Bupati Muara Enim, Edison terjaring operasi tangkap tangan dilakukan penyidik Komisi Pemberantasan Korupsi (KPK) di Muara Enim, Sumatra Selatan, Senin (8/6). Edison ditangkap penyidik KPK terkait penyelidikan kasus dugaan penerimaan sejumlah uang dalam proses pengadaan barang dan jasa di lingkungan Dinas Pendidikan dan Kebudayaan Kabupaten Muara Enim.
Selain Edison, penyidik KPK menangkap sembilan orang dari unsur Pemerintah Kabupaten Muara Enim dan pihak swasta.
KPK total menangkap sepuluh orang. Setelah memeriksa dan menggelar perkara, KPK memutuskan meningkatkan penanganan kasus tersebut ke tahap penyidikan serta menetapkan sejumlah pihak sebagai tersangka.

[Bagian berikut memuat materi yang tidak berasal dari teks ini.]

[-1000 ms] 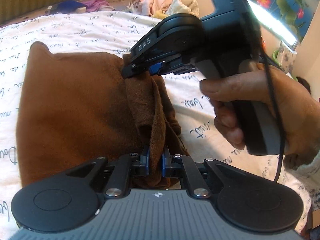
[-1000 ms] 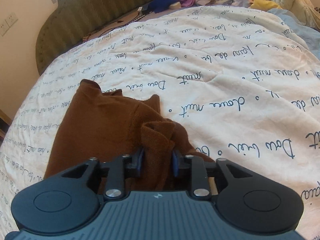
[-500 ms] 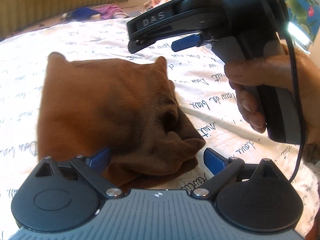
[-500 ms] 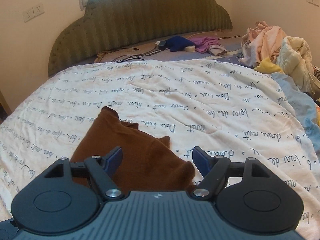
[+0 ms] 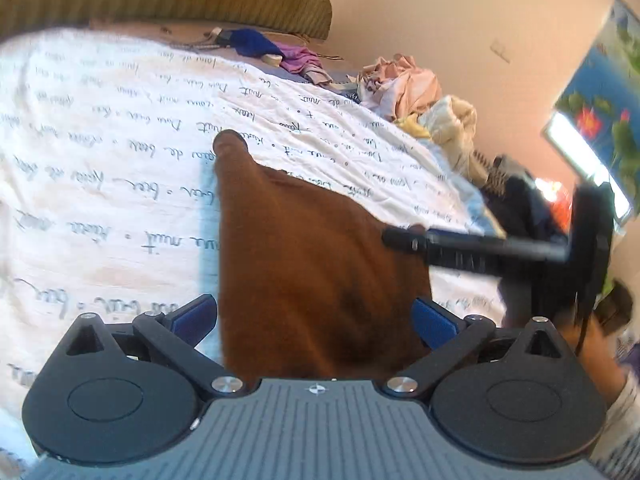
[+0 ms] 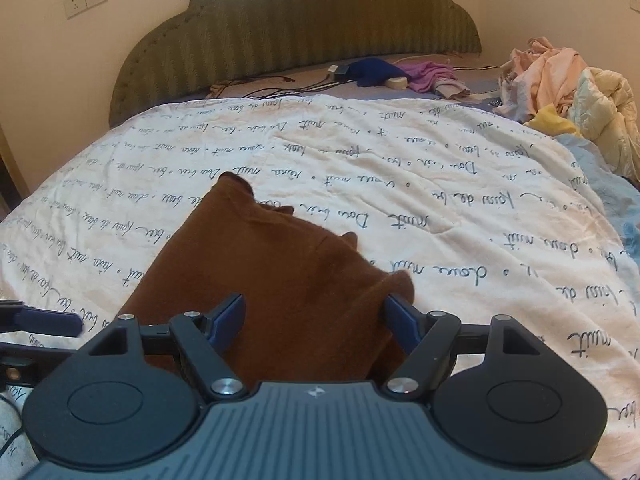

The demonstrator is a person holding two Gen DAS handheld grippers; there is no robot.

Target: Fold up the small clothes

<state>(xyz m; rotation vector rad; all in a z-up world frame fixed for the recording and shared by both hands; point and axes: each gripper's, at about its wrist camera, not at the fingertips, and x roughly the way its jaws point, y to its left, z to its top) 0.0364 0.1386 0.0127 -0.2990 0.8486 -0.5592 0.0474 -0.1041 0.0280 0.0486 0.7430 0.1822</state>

Namun KPK belum mengungkap identitas seluruh tersangka. Kendati begitu, KPK mengindikasikan bahwa Edison termasuk pihak terseret dalam perkara tersebut.

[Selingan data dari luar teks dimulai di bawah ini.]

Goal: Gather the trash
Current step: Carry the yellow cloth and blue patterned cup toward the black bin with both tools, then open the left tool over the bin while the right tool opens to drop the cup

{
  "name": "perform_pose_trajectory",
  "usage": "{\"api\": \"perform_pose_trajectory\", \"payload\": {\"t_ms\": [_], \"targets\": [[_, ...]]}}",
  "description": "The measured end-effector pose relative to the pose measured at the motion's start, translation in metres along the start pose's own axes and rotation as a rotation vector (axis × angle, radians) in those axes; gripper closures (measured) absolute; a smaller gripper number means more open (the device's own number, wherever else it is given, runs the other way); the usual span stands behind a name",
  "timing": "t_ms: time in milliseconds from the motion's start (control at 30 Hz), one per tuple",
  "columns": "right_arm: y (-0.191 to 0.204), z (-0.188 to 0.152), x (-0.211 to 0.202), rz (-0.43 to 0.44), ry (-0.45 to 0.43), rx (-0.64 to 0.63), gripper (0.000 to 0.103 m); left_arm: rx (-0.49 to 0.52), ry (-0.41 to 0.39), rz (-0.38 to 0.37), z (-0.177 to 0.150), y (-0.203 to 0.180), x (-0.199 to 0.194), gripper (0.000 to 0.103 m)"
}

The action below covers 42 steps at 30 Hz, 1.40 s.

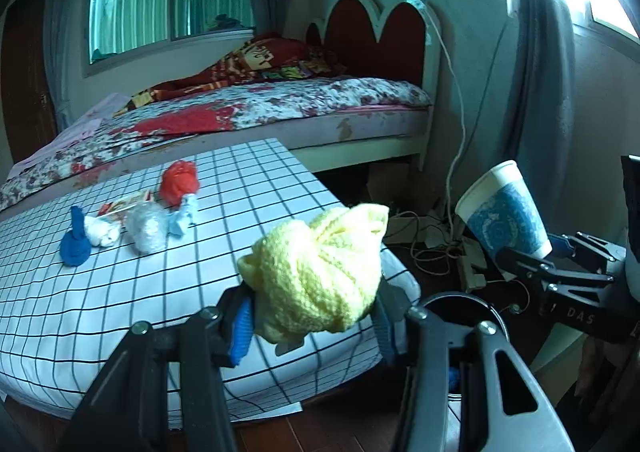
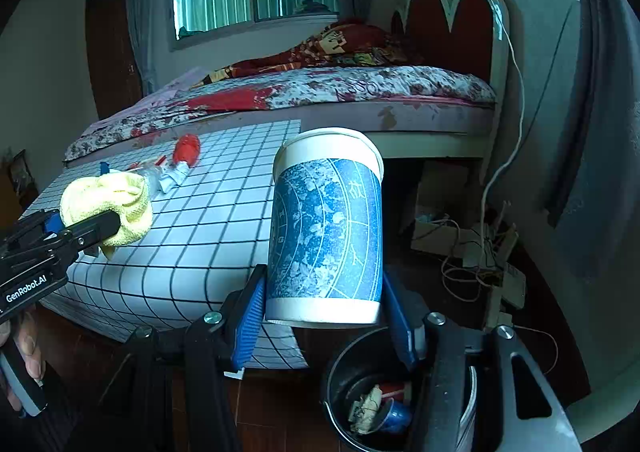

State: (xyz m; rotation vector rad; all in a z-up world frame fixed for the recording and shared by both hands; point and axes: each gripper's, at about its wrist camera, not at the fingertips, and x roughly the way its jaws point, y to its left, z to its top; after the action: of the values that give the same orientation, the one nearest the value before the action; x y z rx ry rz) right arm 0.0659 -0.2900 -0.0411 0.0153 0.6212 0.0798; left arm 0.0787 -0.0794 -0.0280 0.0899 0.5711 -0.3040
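A crumpled yellow knitted cloth (image 1: 316,264) sits between the blue pads of my left gripper (image 1: 314,312), which is shut on it above the table's right edge. My right gripper (image 2: 324,304) is shut on the lower part of a blue-and-white paper cup (image 2: 326,228), held mouth-up beside the table. Below it on the floor stands a black bin (image 2: 348,356) with several scraps inside. The right wrist view shows the left gripper (image 2: 100,228) with the yellow cloth (image 2: 108,203) at the left. On the checked tablecloth (image 1: 120,292) lie a red wad (image 1: 180,181), a blue wad (image 1: 75,240) and white wads (image 1: 146,228).
A bed (image 1: 280,107) with a red headboard stands behind the table. Tangled cables and a power strip (image 2: 476,252) lie on the wooden floor at the right, by the curtain. A person's hand (image 2: 24,348) holds the left gripper's handle.
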Motion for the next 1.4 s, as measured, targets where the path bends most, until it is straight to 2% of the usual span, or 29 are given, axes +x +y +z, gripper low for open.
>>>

“Dalam perkara ini, dugaan penerimaan yang dilakukan oleh Bupati terkait dengan pengadaan-pengadaan di lingkup Dinas Pendidikan dan Kebudayaan Kabupaten Muara Enim,” kata Juru Bicara KPK, Budi Prasetyo, Selasa (9/6).
Setelah ditangkap di Sumatra Selatan, Edison bersama pihak-pihak lain diterbangkan ke Jakarta untuk menjalani proses hukum lebih lanjut. Selain menangkap sejumlah orang, penyidik KPK juga menyita uang tunai senilai ratusan juta rupiah diduga berkaitan dengan perkara sedang diusut lembaga antirasuah.
Advertisement
Kekayaan Edison
Berdasarkan dokumen Laporan Harta Kekayaan Penyelenggara Negara (LHKPN), Edison melaporkan memiliki harta kekayaan dengan total Rp16.030.192.000. Kekayaan itu dilaporkan Edison pada 27 Maret atau periode tahun 2025.
Dalam LHKPN dilaporkan Edison, aset terbesar dimiliki politisi Partai NasDem itu berasal dari kepemilikan tanah dan bangunan dengan nilai mencapai Rp14.180.192.000.
Properti tersebut terdiri dari tanah dan bangunan berada di delapan lokasi seperti di Palembang, Prabumulih dan Banyuasin. Seluruh aset yang dilaporkan tersebut berasal dari hasil usaha pribadi.
Selain properti, Edison melaporkan memiliki aset berupa alat transportasi dan mesin dengan total Rp505.000.000
Sementara koleksi kendaraan dilaporkan Edison meliputi mobil Toyota Alphard Tahun 2010, senilai Rp125.000.000. Kemudian Toyota Fortuner Tahun 2019 senilai Rp380.000.000. Kendaraan tersebut dilaporkan diperoleh dari hasil sendiri.
Di samping aset properti dan kendaraan, Edison juga melaporkan memiliki harta bergerak lainnya senilai Rp705.000.000. Edison melaporkan tak memiliki surat berharga. edangkan kas dan setara kas dilaporkan Edison senilai Rp140.000.000.
Dalam laporan tersebut, Edison memili harta lainnya Rp500.000.000. Menariknya dalam laporan aset tersebut, Edison tidak terdapat catatan mengenai utang, sehingga seluruh aset dilaporkan menjadi nilai kekayaan bersih.
Jika dijumlahkan, total keseluruhan aset yang dimiliki Edison mencapai Rp16.030.192.000. Karena tidak terdapat catatan utang dalam laporan tersebut, nilai total harta kekayaannya tetap berada pada angka yang sama.